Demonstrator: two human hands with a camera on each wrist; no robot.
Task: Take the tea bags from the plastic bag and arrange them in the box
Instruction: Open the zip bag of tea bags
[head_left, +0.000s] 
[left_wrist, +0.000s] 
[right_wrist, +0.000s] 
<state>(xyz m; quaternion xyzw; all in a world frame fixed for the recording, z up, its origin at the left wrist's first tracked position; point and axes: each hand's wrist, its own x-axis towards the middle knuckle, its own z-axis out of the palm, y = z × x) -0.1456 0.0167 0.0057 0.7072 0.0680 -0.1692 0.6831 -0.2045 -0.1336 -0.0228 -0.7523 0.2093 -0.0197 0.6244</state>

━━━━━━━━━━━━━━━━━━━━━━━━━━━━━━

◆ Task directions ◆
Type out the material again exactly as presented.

◆ Written solution ◆
Demonstrator: two human hands with a camera on each wrist; no robot.
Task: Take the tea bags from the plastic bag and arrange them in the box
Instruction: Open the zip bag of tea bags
[head_left, +0.000s] 
[left_wrist, +0.000s] 
[right_wrist, +0.000s] 
<state>(xyz m; quaternion xyzw; all in a world frame fixed for the recording, z up, its origin at the left wrist's first tracked position; point and axes: each hand's wrist, its own x-axis towards the middle knuckle, its own z-axis out of the palm, y = z × x) -0.1456 0.0167 0.0057 0.7072 0.0680 -0.1692 0.6831 -0.2045 -0.1336 -0.0228 -0.7523 0.2093 -0.0197 0.6244</state>

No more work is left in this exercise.